● Task objective
An exact repetition of the data below, without images, is the expected answer.

● Dataset excerpt
-------------------------
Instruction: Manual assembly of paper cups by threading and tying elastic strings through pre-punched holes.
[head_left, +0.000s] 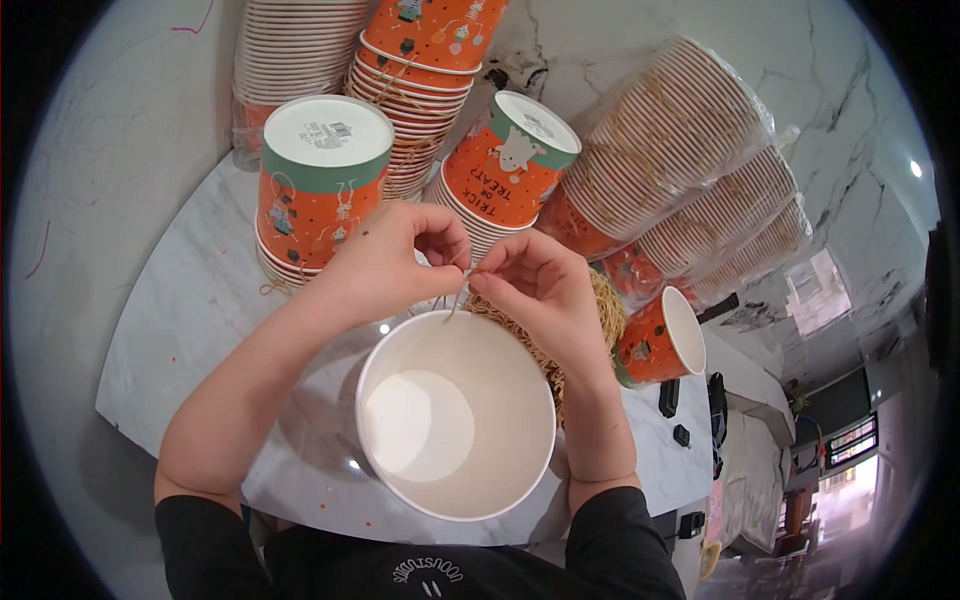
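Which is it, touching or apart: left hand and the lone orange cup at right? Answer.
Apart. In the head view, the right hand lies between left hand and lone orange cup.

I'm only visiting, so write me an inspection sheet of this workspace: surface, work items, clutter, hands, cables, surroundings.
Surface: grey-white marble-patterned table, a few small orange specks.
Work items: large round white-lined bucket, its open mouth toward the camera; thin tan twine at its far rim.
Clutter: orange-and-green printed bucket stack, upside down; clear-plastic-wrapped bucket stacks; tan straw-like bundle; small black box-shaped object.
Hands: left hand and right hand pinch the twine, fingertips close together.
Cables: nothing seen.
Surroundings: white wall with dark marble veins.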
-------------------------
● Reply to the exercise
Instruction: Manual assembly of paper cups by threading and tying elastic strings through pre-punched holes.
[head_left, +0.000s] 
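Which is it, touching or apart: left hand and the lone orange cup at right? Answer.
Apart. In the head view, the right hand lies between left hand and lone orange cup.

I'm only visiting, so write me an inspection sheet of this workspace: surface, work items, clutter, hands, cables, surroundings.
Surface: grey-white marble-patterned table, a few small orange specks.
Work items: large round white-lined bucket, its open mouth toward the camera; thin tan twine at its far rim.
Clutter: orange-and-green printed bucket stack, upside down; clear-plastic-wrapped bucket stacks; tan straw-like bundle; small black box-shaped object.
Hands: left hand and right hand pinch the twine, fingertips close together.
Cables: nothing seen.
Surroundings: white wall with dark marble veins.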

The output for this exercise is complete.